Pulsar Example
Please refer to Official Installation Guidelines.
Install Hive
Hive is the necessary component. If you don’t have Hive in your machine, we recommand using Docker to install it. Details can be found here.
- Install InLong with Docker by according to the .(Recommanded)
- Install InLong binary according to the instructions here.
Create a data ingestion
When creating data ingestion, the message middleware that the data stream group can use is Pulsar, and other configuration items related to Pulsar include:
- Write quorum: Number of copies to store for each message
- Ack quorum: Number of guaranteed copies (acks to wait before write is complete)

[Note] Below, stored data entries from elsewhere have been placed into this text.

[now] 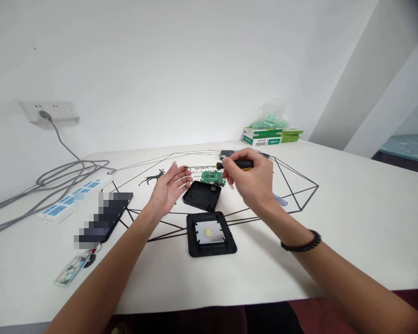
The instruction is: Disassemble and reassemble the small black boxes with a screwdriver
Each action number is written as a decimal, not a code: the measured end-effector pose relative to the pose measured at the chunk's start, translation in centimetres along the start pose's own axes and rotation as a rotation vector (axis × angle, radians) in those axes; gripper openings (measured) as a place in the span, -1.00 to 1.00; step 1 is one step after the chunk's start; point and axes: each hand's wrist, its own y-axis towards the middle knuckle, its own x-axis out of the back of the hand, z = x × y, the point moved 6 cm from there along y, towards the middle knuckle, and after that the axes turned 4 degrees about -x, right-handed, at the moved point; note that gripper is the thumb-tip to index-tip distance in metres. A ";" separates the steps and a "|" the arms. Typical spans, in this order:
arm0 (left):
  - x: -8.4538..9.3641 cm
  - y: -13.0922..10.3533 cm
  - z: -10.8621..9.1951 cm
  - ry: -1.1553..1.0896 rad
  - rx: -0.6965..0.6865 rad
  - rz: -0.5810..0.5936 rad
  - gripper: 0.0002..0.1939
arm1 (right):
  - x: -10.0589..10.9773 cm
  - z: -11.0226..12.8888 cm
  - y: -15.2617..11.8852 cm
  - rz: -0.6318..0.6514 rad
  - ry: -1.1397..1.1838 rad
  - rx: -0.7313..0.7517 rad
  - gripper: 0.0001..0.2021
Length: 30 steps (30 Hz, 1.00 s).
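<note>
My right hand [249,178] is closed around the black and yellow handle of a screwdriver [235,164], its thin shaft pointing left. At the far end of the shaft, the thumb and index finger of my left hand [170,188] come together by the tip, while the other fingers curl loosely with the palm up. Whatever sits between those fingertips is too small to make out. Below the shaft lie a green circuit board [213,178] and an open black plastic cover [202,195]. Nearer me is a black square housing [212,248] with a metal plate [214,237] bearing a pale yellow pad.
A power strip [75,199], grey cable [61,174], phone [116,213] and keychain [71,269] lie on the left. Green and white boxes [263,135] with a plastic bag stand at the back right. Behind my right hand is a dark box [226,154]; a bluish clear object [281,200] lies beside my wrist.
</note>
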 end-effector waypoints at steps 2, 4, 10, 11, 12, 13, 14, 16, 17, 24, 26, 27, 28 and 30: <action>-0.3 -0.2 0.2 0.063 0.031 0.047 -0.58 | 1.1 1.0 0.8 0.027 -0.026 -0.054 -0.82; -0.5 -0.3 0.4 0.190 0.023 0.093 -0.58 | 1.7 1.8 1.3 0.116 -0.110 -0.103 -0.78; -2.0 -1.0 1.1 0.673 -0.098 0.330 -0.79 | 0.7 3.0 0.0 0.581 -0.689 -0.087 -0.78; -2.4 -1.3 1.3 0.722 -0.104 0.392 -0.80 | 0.4 3.2 -0.3 0.620 -0.754 -0.053 -0.78; -2.9 -1.6 1.5 0.764 -0.100 0.454 -0.82 | 0.0 3.4 -0.6 0.641 -0.803 -0.012 -0.78; -3.3 -2.0 1.7 0.801 -0.090 0.511 -0.84 | -0.3 3.6 -0.8 0.649 -0.837 0.031 -0.77; -3.6 -2.2 1.8 0.833 -0.081 0.560 -0.85 | -0.6 3.7 -0.9 0.648 -0.861 0.071 -0.77; -4.0 -2.6 2.1 0.900 -0.078 0.637 -0.86 | -1.1 3.9 -1.0 0.639 -0.893 0.119 -0.78; -4.2 -2.8 2.2 0.938 -0.080 0.667 -0.85 | -1.2 3.9 -1.0 0.633 -0.905 0.129 -0.78; -3.8 -3.2 3.9 1.137 -0.004 0.799 -0.74 | -1.7 3.5 -0.8 0.630 -0.978 0.159 -0.82; -3.7 -3.3 4.3 1.137 0.026 0.816 -0.71 | -1.8 3.3 -0.8 0.638 -0.976 0.172 -0.83; -3.7 -3.4 4.3 1.134 0.035 0.818 -0.70 | -1.8 3.3 -0.8 0.640 -0.977 0.175 -0.83; -3.7 -3.4 4.4 1.130 0.040 0.816 -0.70 | -1.8 3.2 -0.8 0.639 -0.978 0.175 -0.83; -3.8 -3.4 4.3 1.126 0.043 0.814 -0.70 | -1.7 3.1 -0.8 0.636 -0.979 0.170 -0.82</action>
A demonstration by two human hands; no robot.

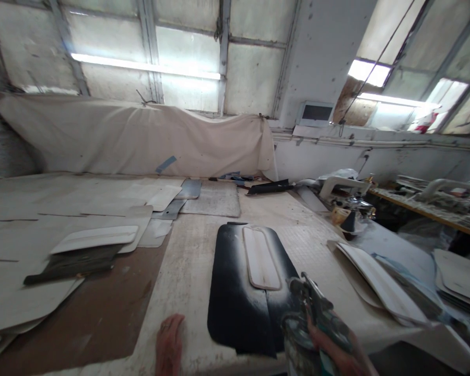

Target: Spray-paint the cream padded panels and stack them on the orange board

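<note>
A black panel with rounded corners (238,308) lies flat on the pale table. On its upper part rests a narrow white padded piece (261,258), with whitish haze on the black around it. My right hand (329,344) is wrapped round a metal spray gun with a cup (301,334), over the panel's lower right corner. To the left of the panel, my left hand (169,339) rests on the table, its fingers together and bent down; whether anything is under them cannot be seen.
White panels and a dark folded piece (78,263) cover the left side, beside a brown board (113,303). More white pieces (384,282) lie at right, near a sewing machine (344,190). A cloth (149,138) hangs at the back.
</note>
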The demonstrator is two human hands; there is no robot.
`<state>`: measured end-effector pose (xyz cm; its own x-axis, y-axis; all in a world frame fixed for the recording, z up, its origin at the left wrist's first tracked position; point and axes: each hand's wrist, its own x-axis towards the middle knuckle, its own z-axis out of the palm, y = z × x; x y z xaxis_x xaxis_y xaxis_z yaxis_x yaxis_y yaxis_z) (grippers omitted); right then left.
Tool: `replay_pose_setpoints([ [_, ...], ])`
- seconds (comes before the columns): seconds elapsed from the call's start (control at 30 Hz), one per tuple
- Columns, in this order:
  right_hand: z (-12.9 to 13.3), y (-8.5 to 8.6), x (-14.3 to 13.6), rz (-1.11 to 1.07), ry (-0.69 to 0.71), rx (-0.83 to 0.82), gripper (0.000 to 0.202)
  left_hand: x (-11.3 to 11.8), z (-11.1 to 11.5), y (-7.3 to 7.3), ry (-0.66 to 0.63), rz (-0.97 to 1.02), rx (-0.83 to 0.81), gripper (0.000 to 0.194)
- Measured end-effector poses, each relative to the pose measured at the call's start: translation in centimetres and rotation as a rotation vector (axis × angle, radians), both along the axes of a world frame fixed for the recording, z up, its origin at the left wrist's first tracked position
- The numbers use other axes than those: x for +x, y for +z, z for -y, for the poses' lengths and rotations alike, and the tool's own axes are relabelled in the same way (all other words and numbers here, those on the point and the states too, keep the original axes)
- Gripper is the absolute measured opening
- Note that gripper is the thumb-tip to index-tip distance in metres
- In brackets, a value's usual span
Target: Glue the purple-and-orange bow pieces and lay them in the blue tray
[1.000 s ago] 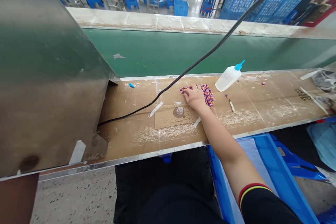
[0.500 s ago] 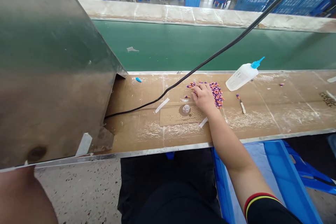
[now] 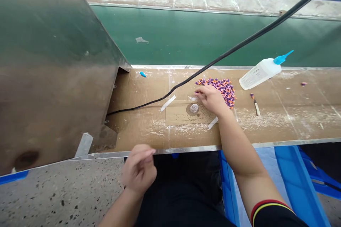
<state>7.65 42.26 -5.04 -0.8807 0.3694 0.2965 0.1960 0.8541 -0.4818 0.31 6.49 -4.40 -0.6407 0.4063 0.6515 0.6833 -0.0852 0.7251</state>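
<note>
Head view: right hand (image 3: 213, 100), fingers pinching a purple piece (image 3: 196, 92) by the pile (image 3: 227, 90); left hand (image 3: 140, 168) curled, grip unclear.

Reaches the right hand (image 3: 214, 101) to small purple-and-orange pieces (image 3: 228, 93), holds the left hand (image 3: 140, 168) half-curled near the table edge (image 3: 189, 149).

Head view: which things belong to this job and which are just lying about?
Likely in the job: purple-orange pieces, right hand at them; small clear container nearby.
Likely just lying about: blue tip; pale scrap on the green surface.
</note>
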Motion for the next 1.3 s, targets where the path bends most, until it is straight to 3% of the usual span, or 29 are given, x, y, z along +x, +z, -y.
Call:
replay_pose_setpoints([
  [0.07,0.2,0.8,1.0,-0.028,0.032,-0.054,0.017,0.8,-3.4,-0.7,-0.129,0.035,0.019,0.017],
  [0.13,0.5,1.7,2.0,-0.051,0.095,-0.09,0.02,1.5,-6.4,-1.1,-0.164,0.173,0.006,0.02],
  [0.27,1.2,2.9,3.1,-0.008,0.177,-0.131,0.018,2.5,-9.3,-1.7,-0.224,0.398,0.012,0.016],
  [0.57,2.4,2.7,2.9,0.045,0.166,0.034,0.023,2.5,-9.5,-2.4,-0.256,0.53,0.014,0.019],
  [0.87,2.8,2.5,2.7,0.07,0.143,0.173,0.027,2.7,-9.6,-2.0,-0.234,0.72,0.082,0.014],
  [1.3,3.1,2.5,2.5,0.03,0.14,0.199,0.026,1.2,-10.4,-1.6,-0.138,1.14,0.076,0.046],
])
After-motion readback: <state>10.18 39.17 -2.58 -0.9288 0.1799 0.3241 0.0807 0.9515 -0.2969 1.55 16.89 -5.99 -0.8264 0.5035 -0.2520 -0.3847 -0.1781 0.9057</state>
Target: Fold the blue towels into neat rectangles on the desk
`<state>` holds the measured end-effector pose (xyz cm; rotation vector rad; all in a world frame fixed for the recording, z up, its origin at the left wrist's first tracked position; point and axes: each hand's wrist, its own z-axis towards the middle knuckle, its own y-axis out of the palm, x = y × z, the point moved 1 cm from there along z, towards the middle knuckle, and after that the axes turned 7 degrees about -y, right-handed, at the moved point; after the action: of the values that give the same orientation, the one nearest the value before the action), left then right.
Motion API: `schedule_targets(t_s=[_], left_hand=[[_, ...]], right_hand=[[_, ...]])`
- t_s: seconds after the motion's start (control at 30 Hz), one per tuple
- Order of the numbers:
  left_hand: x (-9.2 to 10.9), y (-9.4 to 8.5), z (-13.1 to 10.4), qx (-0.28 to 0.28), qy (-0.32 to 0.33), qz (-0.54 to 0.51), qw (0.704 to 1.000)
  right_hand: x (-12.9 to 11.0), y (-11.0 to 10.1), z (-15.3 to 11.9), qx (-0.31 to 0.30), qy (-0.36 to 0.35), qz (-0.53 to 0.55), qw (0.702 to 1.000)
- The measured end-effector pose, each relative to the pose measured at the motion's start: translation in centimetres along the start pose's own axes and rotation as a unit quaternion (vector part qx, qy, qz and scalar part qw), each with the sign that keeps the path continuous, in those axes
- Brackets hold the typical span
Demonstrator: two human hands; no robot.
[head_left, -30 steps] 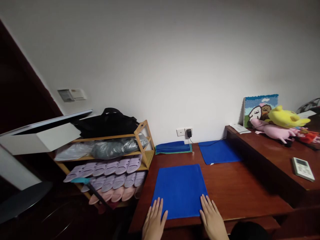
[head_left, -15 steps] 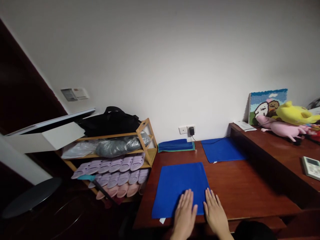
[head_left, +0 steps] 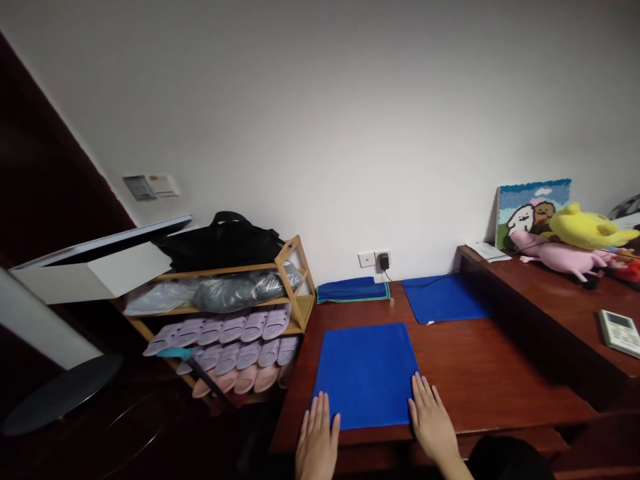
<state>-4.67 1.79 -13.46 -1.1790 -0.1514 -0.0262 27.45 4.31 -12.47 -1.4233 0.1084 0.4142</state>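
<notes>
A blue cloth (head_left: 367, 373) lies spread flat on the reddish-brown wooden table (head_left: 465, 373). My left hand (head_left: 317, 437) rests palm down over its near left corner, fingers stretched out, and covers that corner. At the cloth's right edge, near the front, my right hand (head_left: 431, 417) also lies flat with its fingers extended. Neither hand grips anything. Farther back, a second blue cloth (head_left: 445, 300) is laid out on the right, and a folded blue cloth with a green edge (head_left: 353, 290) sits along the wall.
A wooden rack (head_left: 290, 287) on the left holds several slippers (head_left: 245, 327) and a black bag (head_left: 225, 243). A plugged-in charger (head_left: 384, 262) trails a cable across the back cloth. The raised ledge at right carries plush toys (head_left: 555, 253) and a white remote-like device (head_left: 621, 331).
My left hand has moved left, from the middle of the cloth's near edge to its near left corner. The right hand stays almost in place at the right edge.
</notes>
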Motion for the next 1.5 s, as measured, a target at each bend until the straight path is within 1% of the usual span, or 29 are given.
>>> schedule_targets(t_s=[0.07, 0.13, 0.17, 0.2, 0.23, 0.27, 0.33, 0.4, 0.47, 0.5, 0.53, 0.57, 0.6, 0.63, 0.67, 0.7, 0.77, 0.87, 0.97, 1.03, 1.07, 1.1, 1.17, 1.27, 1.37, 1.5], left_hand=[[-2.1, 0.2, -0.4, 0.016, -0.013, 0.0, 1.0], [-2.7, 0.2, -0.5, 0.019, -0.017, -0.004, 1.0], [-2.4, 0.1, -0.4, 0.021, -0.02, -0.006, 1.0], [-1.7, -0.1, -0.3, 0.024, -0.024, -0.009, 0.999], [-0.5, -0.3, 0.0, 0.027, -0.025, -0.014, 0.999], [1.1, -0.6, 0.3, 0.027, -0.022, -0.022, 0.999], [5.4, -1.4, 0.9, 0.009, 0.008, -0.046, 0.999], [10.8, -2.3, 1.5, -0.038, 0.083, -0.081, 0.993], [16.1, -3.2, 1.9, -0.082, 0.16, -0.12, 0.976], [18.3, -3.5, 2.1, -0.104, 0.191, -0.136, 0.966], [20.0, -3.7, 2.3, -0.125, 0.209, -0.148, 0.959], [21.2, -3.8, 2.5, -0.144, 0.214, -0.155, 0.954], [21.8, -3.8, 2.6, -0.163, 0.21, -0.156, 0.951], [21.9, -3.7, 2.7, -0.178, 0.2, -0.153, 0.951], [21.4, -3.5, 2.8, -0.188, 0.19, -0.146, 0.952], [20.5, -3.3, 2.9, -0.193, 0.181, -0.137, 0.955], [17.5, -2.8, 3.0, -0.186, 0.164, -0.11, 0.962], [11.2, -2.2, 3.1, -0.149, 0.106, -0.057, 0.981], [4.6, -1.7, 2.9, -0.092, 0.029, -0.009, 0.995], [1.3, -1.2, 2.4, -0.051, -0.009, 0.005, 0.999], [0.2, -1.0, 2.1, -0.035, -0.021, 0.006, 0.999], [-0.6, -0.8, 1.9, -0.022, -0.029, 0.005, 0.999], [-1.1, -0.4, 1.4, -0.006, -0.036, 0.003, 0.999], [-0.7, -0.1, 1.1, 0.005, -0.039, 0.001, 0.999], [-0.2, -0.2, 1.0, 0.012, -0.036, -0.004, 0.999], [-0.8, -0.4, 0.8, 0.007, -0.032, -0.004, 0.999]], right_hand=[[-0.1, -0.2, 0.0, -0.007, 0.003, 0.0, 1.0], [-0.1, -0.2, -0.1, -0.01, 0.004, -0.003, 1.0], [-0.1, -0.2, -0.1, -0.01, 0.003, -0.004, 1.0], [-0.1, -0.1, -0.1, -0.008, 0.002, -0.004, 1.0], [-0.1, 0.0, -0.1, -0.005, 0.0, -0.003, 1.0], [-0.1, 0.1, -0.1, -0.001, -0.002, -0.003, 1.0], [0.1, 0.4, -0.1, 0.011, -0.009, -0.003, 1.0], [0.3, 0.7, -0.1, 0.022, -0.021, -0.006, 1.0], [0.5, 1.0, -0.1, 0.026, -0.038, -0.013, 0.999], [0.6, 1.2, -0.1, 0.024, -0.047, -0.016, 0.998], [0.6, 1.3, 0.0, 0.022, -0.054, -0.017, 0.998], [0.6, 1.5, 0.0, 0.022, -0.059, -0.017, 0.998], [0.6, 1.5, 0.0, 0.025, -0.06, -0.015, 0.998], [0.6, 1.5, 0.0, 0.028, -0.058, -0.013, 0.998], [0.6, 1.5, 0.0, 0.031, -0.056, -0.01, 0.998], [0.5, 1.4, 0.1, 0.034, -0.052, -0.006, 0.998], [0.4, 1.0, 0.1, 0.036, -0.038, 0.004, 0.999], [0.1, 0.5, 0.1, 0.03, -0.016, 0.011, 0.999], [0.1, 0.6, 0.0, 0.031, -0.01, 0.007, 0.999], [0.3, 1.0, -0.1, 0.039, -0.013, 0.004, 0.999], [0.5, 1.4, -0.1, 0.044, -0.015, 0.003, 0.999], [0.7, 1.7, -0.2, 0.046, -0.018, 0.001, 0.999], [1.1, 2.1, -0.1, 0.042, -0.02, -0.006, 0.999], [1.4, 2.0, 0.6, 0.027, -0.009, -0.016, 0.999], [1.1, 1.1, 2.1, 0.028, -0.006, -0.016, 0.999], [0.9, 0.6, 3.8, 0.008, -0.002, -0.02, 1.0]])
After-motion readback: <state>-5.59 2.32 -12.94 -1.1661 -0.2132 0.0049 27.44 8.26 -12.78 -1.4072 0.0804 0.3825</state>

- retention time: retention time for the consumed message
- ttl: The default Time to Live for message
- retention size: retention size for the consumed message
Enter Approval page, click My Approval, abd approve the data ingestion application. After the approval is over, the topics and subscriptions required for the data stream will be created in the Pulsar cluster synchronously. We can use the command-line tool in the Pulsar cluster to check whether the topic is created successfully.
Configure File Agent
Then we need to create a new file /data/collect-data/test.log
and add content to it to trigger the agent to send data to the dataproxy.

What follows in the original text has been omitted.